Introduction to Computional Linguistics

LING/COGST 424 COM S 324

Spring 2002


  1. Mats Rooth

  2. Morrill 203A (enter through Linguistics main office)

  3. Office hour: Wednesday 3-4


Steady progress in formalisms, algorithms, linguistic knowledge, and computer technology is bringing computational mastery of the syntax, morphology, and phonology of natural languages within reach. The course introduces methods for "doing a language" computationally, with an emphasis on approaches which combine linguistic knowledge with powerful computational formalisms. Topics include: computational grammars, parse forest representation of syntactic analyses; finite state morphology; weighted grammars; feature constraint formalisms for syntax; treebank and other markup methodology; experimental-modeling methodology using large data samples.

The class involves working with computational tools and formalisms, but no programming.


Books

  1. Finite State Morphology, by Lauri Karttunen and Ken Beesley, forhcoming from Cambridge University Press. By arrangement with the authors, you will get printouts of the pre-publication version. Please observe their request not to distribute this any further (don't let anyone copy your copy).

  2. Head-driven Phrase Structure Gramar, by Carl Pollard and Ivan Sag. University of Chicago Press. This is in the book store.

  3. (Unix Introduction) In the book store.


Class requirements


Problem sets involve lab experiments and grammar hacking, and are based on in-class labs. About five sets will be assigned, and are due two weeks after you get them.

Other in-class labs introduce some computational tool or technique, and include a small problem or experiment. For these, turn in a one or two page lab report describing your results.

Term projects involve grammar development and/or computational linguistic experiments. Turn in a paper (a ten page length is ideal).


Lab and software


The computational linguistics lab is in Morrill 203A, in the basement of Morrill Hall. This is the location for in-class labs, and you may work there on your own when there is no class or meeting in the lab.

The Sun Ultra 10 machines in the lab run Solaris 8, which is a Unix operating system. You will need to learn how to work with the Unix shell and edit text files (usually with emacs or vi). Useful Unix programs such as sort and egrep will be introduced in the class.

You will receive a login and home directory. Most course software is installed in /usr/local/bin. Material for labs is under /fsys/blue/a/Lab. Manual pages are in /usr/local/man.

The parser lopar from Helmut Schmid at the University of Stuttgart is a parser and parameter estimator for probabilistic context free grammars. In addition to Solaris, it is available for Linux. You can get your own copy from his web page.

The system xfst from Xerox is an implementation of the calculus of regular relations. They license it to universities for educational use. Reportedly, Windows, Linux, and Solaris versions will be included with Finite State Morphology.

The parser yap is also from Helmut Schmid at the University of Stuttgart. It is a feature constraint parser which is compatible in certain ways with lopar. You can get your own copy from his page, but only for Solaris.
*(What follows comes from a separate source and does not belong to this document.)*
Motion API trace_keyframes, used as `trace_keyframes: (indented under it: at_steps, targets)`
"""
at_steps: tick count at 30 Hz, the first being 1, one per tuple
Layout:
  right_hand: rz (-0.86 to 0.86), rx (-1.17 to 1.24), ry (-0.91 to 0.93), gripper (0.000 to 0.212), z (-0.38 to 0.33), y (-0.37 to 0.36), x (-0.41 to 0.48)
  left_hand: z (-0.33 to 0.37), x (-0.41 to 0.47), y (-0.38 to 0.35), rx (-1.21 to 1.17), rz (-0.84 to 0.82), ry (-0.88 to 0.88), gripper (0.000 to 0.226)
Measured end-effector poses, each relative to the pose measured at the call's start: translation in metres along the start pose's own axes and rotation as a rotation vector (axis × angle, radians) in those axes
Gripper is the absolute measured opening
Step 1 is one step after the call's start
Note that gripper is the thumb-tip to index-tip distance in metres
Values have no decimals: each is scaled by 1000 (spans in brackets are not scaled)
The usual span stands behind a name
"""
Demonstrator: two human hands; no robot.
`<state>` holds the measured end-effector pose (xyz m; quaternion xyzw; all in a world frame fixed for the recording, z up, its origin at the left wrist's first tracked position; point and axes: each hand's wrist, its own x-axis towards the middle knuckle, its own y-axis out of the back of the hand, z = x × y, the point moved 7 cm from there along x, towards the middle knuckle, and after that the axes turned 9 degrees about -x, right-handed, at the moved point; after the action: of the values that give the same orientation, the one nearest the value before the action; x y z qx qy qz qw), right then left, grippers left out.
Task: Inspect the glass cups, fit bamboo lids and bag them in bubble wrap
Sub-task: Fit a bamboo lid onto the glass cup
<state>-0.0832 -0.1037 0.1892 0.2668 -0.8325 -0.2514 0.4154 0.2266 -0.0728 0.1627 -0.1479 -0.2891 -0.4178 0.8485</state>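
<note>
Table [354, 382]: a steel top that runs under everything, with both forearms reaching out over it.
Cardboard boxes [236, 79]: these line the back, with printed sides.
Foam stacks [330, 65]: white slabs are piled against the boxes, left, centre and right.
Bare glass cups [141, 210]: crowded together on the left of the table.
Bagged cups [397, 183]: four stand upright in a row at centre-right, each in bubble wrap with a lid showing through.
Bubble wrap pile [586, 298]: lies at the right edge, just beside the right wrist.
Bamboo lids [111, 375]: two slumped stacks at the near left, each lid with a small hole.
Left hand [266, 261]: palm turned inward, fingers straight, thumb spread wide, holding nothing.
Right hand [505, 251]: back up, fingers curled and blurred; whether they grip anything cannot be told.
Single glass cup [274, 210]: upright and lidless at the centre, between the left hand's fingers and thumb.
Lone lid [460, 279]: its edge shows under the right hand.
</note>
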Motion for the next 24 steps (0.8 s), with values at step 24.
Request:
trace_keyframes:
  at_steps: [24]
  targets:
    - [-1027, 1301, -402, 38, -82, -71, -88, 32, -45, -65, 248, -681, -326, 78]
The North American News Paper Corpus is licensed from the Linguistic Data Consortium includes material from AP and the New York Times.

The Penn Treebank is a database of syntactic trees, and is also licensed from the LDC. The program tgrep performs searches in a treebank.

The programs xkwic and cqp perform searches in an indexed text corpus, which may include linguistic markup. They are useful for finding linguistic examples, especially ones which are keyed to some lexical item or low-level pattern.


MainTopics


  1. Probabilistic grammars

  2. Finite state morphology

  3. Feature constraint grammars